During the nearly two decades I’ve lived in Boulder City, I’ve heard many folks call it paradise. I totally agree on many levels, but that doesn’t mean our town is perfect, nor does it mean that we shouldn’t seriously discuss problems that can be remedied.
Does Boulder City have a problem with substance abuse, domestic violence and drinking and driving? You can deny it from now until the moon turns to Swiss cheese, but problems exist. If it doesn’t happen in your family, I think that’s outstanding and give every member of your family credit, but our community still has a problem.
Our problem is not one where every family in town has to deal with substance abuse, domestic violence and drinking and driving. Our problem is in the denial that these abuses exist.

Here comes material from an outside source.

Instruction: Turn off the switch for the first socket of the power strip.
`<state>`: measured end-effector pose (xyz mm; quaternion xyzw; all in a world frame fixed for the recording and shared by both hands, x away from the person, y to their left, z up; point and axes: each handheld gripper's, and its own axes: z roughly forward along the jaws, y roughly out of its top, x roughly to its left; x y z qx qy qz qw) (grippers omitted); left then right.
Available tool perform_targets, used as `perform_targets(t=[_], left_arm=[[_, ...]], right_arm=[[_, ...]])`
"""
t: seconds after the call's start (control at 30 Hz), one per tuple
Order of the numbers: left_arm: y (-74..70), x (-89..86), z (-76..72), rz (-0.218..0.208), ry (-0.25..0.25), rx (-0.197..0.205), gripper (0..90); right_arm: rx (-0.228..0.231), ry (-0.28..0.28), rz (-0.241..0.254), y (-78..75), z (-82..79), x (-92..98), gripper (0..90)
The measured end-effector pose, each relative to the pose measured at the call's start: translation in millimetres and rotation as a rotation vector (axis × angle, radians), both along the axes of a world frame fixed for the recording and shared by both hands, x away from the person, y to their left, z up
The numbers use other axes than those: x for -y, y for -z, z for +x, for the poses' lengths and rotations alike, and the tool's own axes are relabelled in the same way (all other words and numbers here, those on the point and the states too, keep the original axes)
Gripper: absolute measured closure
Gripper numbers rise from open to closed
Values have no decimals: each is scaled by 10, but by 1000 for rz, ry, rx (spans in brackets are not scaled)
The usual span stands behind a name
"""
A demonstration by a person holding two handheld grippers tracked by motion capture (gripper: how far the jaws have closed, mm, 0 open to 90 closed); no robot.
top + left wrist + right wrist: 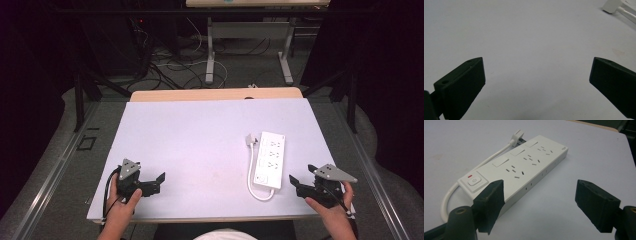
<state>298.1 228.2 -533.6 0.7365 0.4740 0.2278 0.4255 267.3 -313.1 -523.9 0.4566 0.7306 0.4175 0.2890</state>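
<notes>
The white power strip [269, 159] lies flat on the bench [190, 150], and everything here turns on how it sits relative to the right hand-held gripper [299, 181]. That gripper waits just beside the strip's near end, the end with the power button [474, 180], on the side away from the cord. Its jaws are spread wide with nothing between them; in the right gripper view the strip [516, 170] runs away from the gripper at a slant, its near corner passing close behind one jaw while the other jaw stands over bare bench.

The strip's long axis runs away from the person, nearly straight toward the far edge of the bench. Its cord [251, 172] loops out from the button end and runs back along the strip's far side from the right gripper, ending in the plug [251, 139] that lies by the strip's far end.

The left hand-held gripper [156, 181] is well apart from the strip, on the cord side, also released and empty; its own view shows open jaws over blank bench, with a corner of the strip [610, 6] far off.

So the right hand is plainly the nearer one. I'd judge its jaws must swing across the strip's narrow width to take it.
</notes>
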Motion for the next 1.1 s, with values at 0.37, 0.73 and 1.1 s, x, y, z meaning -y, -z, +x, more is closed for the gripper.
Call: perform_targets(t=[0.37, 0.73, 1.1], left_arm=[[-8, -40, -51, -8, -27, 11, 1], [-7, -51, -49, -3, -23, 1, 2], [-13, -62, -60, 1, -26, 2, 2]], right_arm=[[20, -27, 29, 14, 39, -6, 282], [21, -32, 31, 3, 52, -3, 313], [13, -30, 25, -68, 56, -17, 326]])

In the March 5 issue of this newspaper, a news story appeared regarding a number of people being arrested for selling methamphetamine. The subjects were not teenagers but adults. In the same issue, another story appeared about 62-year-old man selling marijuana grown in his Boulder City home.
I hear stories regularly about high school students posting pictures of their drinking and drug antics on social media sights for all to see. I’m not making this stuff up. It exists right here in paradise.
Be realistic. There is a problem. Acknowledge it. Paradise is what you make it.